- [EXERCISE DATA]

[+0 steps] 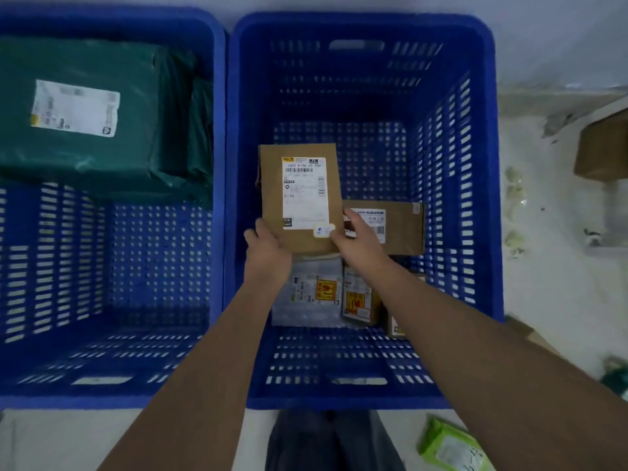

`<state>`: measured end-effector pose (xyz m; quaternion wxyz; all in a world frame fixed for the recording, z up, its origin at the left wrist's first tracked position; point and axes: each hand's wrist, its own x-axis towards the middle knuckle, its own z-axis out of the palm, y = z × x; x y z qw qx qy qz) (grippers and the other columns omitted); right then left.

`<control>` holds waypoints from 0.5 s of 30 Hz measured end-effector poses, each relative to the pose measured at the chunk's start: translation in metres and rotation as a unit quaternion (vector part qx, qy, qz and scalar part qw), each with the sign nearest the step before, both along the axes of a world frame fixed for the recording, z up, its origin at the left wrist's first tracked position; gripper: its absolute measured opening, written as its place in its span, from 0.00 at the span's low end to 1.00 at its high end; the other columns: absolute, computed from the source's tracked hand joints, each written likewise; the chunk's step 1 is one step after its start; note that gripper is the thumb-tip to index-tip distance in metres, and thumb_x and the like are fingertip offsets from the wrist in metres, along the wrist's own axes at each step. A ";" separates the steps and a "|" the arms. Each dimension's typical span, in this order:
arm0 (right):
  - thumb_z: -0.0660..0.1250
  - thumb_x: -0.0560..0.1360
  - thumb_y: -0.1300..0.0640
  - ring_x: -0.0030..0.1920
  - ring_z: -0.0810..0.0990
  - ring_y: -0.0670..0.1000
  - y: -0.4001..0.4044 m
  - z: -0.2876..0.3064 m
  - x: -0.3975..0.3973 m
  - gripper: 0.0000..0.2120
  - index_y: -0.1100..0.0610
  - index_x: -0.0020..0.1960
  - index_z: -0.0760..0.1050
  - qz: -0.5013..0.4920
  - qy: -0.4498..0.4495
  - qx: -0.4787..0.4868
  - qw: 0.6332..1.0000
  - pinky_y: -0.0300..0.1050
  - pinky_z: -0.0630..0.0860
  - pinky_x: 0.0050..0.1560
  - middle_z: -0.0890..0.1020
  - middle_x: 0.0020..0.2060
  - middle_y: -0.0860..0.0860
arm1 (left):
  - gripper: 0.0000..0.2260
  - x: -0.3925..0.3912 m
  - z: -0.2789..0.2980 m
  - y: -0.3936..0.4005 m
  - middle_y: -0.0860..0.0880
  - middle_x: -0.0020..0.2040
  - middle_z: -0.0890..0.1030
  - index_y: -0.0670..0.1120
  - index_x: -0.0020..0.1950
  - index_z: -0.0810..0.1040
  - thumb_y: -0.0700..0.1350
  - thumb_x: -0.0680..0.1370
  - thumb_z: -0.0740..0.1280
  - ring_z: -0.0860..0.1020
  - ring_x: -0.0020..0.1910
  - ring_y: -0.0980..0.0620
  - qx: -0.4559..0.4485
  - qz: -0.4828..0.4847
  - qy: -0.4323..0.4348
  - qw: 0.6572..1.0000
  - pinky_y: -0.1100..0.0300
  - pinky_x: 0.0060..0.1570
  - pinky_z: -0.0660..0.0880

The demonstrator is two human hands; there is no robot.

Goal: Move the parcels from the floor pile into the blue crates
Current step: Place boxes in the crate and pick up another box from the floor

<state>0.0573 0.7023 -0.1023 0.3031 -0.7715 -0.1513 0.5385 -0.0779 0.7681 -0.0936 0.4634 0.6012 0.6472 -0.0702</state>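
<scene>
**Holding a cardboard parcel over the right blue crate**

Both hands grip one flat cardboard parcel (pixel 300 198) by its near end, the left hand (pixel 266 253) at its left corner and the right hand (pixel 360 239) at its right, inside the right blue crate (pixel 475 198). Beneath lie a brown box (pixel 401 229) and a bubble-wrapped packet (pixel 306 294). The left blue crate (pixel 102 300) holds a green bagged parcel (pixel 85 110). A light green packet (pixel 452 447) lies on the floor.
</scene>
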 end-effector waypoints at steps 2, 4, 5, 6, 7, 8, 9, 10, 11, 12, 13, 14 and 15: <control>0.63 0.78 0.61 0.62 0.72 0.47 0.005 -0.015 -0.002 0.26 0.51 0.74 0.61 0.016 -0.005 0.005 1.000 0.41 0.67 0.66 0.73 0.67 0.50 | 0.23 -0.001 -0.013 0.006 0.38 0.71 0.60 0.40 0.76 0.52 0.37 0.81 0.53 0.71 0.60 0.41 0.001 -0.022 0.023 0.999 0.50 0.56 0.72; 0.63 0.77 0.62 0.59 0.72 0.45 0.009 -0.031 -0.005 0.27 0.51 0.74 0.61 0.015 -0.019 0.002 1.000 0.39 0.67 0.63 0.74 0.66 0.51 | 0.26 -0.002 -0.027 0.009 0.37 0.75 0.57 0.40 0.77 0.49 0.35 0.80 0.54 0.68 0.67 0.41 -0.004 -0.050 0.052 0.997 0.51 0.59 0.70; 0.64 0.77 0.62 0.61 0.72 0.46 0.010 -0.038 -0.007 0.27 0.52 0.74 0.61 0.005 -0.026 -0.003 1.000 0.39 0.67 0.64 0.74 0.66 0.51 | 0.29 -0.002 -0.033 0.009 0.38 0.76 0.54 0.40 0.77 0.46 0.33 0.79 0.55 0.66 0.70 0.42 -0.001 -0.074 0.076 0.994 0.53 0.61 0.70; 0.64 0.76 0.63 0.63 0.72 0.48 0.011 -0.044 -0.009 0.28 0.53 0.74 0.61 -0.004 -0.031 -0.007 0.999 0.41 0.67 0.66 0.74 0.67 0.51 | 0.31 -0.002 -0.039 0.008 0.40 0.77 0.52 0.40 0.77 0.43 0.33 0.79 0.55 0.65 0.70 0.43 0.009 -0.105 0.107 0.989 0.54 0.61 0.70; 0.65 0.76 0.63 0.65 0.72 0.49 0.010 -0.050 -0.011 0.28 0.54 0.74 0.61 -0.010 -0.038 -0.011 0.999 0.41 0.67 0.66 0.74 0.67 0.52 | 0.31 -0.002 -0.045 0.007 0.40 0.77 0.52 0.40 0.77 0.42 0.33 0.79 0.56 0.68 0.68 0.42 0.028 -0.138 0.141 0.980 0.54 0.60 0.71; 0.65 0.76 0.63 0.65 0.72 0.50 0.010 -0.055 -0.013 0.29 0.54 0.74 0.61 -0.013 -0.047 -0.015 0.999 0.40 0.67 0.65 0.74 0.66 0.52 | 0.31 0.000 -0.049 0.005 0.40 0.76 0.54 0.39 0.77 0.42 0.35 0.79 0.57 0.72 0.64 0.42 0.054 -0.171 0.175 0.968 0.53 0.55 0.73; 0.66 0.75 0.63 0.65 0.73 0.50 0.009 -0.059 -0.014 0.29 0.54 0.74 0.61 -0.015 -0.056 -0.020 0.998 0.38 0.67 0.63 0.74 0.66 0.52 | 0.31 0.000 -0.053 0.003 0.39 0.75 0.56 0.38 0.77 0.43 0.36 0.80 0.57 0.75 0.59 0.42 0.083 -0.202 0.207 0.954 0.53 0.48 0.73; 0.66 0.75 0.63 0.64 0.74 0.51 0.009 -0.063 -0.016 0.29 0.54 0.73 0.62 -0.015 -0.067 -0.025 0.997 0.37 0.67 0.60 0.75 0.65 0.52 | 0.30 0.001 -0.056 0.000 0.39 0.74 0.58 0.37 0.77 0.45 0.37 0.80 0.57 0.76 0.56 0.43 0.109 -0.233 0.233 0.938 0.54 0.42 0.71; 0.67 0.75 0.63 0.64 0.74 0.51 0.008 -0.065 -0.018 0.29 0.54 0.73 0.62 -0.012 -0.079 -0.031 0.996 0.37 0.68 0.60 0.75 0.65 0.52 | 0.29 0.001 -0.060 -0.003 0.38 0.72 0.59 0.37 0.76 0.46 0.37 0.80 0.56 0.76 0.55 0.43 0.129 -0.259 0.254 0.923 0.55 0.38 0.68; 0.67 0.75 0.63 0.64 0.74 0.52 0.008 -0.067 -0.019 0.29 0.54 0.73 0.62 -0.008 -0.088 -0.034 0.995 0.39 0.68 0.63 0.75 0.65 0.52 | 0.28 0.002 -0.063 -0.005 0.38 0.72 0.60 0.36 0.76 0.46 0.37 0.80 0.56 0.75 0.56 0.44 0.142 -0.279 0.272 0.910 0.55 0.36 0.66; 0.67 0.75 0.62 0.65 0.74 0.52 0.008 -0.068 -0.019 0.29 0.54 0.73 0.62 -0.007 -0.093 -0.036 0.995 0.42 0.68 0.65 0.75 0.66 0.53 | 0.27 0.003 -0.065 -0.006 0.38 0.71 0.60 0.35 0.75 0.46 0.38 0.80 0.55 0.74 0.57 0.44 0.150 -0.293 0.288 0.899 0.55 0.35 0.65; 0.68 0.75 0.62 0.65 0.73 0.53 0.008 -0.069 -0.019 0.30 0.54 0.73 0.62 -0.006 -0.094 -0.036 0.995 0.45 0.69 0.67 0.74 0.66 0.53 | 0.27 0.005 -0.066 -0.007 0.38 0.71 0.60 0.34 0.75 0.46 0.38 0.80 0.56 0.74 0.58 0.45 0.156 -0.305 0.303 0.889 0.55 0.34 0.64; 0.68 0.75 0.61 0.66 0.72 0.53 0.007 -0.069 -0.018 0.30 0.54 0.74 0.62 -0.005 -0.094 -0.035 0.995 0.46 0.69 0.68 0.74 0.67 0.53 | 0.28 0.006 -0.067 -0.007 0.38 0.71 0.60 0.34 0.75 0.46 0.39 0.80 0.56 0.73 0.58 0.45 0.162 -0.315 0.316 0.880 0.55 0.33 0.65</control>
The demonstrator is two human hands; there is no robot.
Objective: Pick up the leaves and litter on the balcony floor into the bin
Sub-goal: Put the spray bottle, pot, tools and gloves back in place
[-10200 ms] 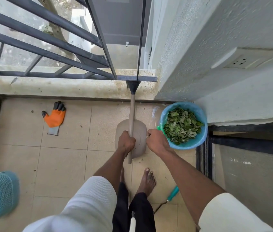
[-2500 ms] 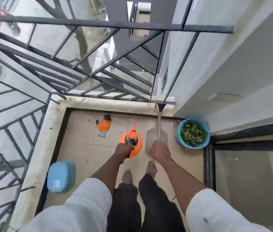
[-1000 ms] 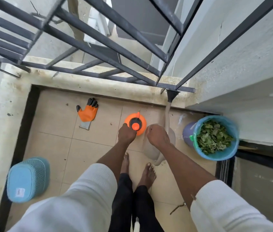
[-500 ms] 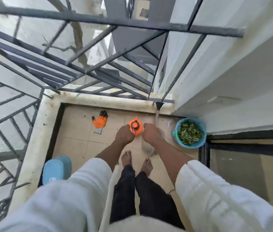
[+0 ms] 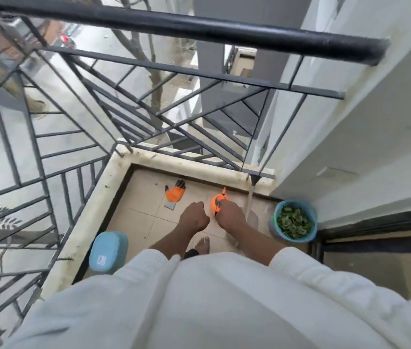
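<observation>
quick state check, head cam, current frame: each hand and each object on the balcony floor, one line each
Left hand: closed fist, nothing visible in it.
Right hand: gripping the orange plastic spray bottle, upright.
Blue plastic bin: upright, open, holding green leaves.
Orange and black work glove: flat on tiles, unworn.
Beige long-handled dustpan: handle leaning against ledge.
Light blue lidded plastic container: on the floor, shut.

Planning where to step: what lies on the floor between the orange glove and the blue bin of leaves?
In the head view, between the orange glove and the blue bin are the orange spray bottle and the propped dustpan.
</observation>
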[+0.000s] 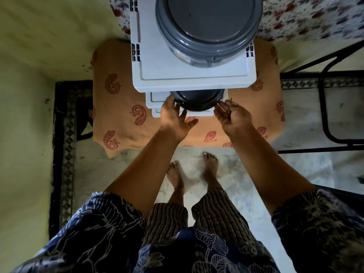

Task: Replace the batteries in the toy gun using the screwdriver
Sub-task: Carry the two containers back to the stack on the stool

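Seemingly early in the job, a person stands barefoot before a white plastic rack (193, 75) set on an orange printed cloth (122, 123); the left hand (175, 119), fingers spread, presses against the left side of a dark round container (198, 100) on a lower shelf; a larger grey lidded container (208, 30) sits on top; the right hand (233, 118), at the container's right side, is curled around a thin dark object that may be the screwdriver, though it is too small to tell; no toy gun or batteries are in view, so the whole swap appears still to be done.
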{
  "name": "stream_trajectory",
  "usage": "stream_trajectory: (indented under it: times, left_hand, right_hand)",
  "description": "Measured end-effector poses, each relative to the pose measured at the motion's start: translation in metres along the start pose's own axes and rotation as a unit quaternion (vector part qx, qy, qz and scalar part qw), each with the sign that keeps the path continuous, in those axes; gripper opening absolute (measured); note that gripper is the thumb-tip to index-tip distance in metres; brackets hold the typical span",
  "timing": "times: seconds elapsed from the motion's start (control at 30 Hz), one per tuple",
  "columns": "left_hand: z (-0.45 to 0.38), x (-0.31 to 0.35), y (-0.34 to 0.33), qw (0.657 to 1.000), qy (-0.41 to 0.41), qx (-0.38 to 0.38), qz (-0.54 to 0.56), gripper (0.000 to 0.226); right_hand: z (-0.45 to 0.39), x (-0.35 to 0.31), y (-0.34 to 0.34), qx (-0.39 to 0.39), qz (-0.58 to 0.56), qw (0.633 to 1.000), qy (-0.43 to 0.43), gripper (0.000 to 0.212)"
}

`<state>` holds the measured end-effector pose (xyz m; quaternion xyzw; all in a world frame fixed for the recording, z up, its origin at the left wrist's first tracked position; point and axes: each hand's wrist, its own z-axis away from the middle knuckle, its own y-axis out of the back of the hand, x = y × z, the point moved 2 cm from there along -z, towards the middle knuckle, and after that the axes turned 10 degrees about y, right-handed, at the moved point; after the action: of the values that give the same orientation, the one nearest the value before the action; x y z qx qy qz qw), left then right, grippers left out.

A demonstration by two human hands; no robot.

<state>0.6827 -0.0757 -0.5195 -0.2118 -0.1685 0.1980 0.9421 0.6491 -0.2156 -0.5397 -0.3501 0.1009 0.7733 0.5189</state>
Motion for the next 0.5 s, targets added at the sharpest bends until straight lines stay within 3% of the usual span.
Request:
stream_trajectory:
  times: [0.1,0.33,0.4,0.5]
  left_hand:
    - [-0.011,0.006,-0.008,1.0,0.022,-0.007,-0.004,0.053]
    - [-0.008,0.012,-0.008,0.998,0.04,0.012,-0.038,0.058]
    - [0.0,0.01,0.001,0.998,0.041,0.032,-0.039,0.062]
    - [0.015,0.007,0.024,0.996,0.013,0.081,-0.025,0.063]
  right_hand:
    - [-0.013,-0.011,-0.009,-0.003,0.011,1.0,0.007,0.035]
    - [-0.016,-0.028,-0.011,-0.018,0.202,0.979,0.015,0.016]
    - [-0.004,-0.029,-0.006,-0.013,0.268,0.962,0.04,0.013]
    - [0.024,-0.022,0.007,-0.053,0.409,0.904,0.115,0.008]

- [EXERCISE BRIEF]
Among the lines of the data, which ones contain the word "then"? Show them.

- [REPLY]
`<state>`: measured end-effector pose (xyz m; quaternion wxyz; all in a world frame fixed for the recording, z up, its origin at the left wrist's first tracked position; point and axes: each hand's wrist, its own x-axis towards the middle knuckle, its own z-axis out of the palm, y = z × x; x y z qw qx qy qz) (grippers and the other columns omitted); right then left.
`<state>` holds the measured end-effector pose (xyz m; quaternion xyzw; all in a world frame fixed for the recording, z up, its origin at the left wrist's first tracked position; point and axes: each hand's wrist, its own z-axis away from the middle knuckle, its own y-axis out of the back of the hand, x = y × z, the point moved 2 cm from there along -z, towards the middle knuckle, and after that the axes turned 10 degrees about y, right-handed, at the moved point; after the action: of the values that give the same orientation, the one nearest the value before the action; x y z qx qy qz qw), left then right, grippers left out.

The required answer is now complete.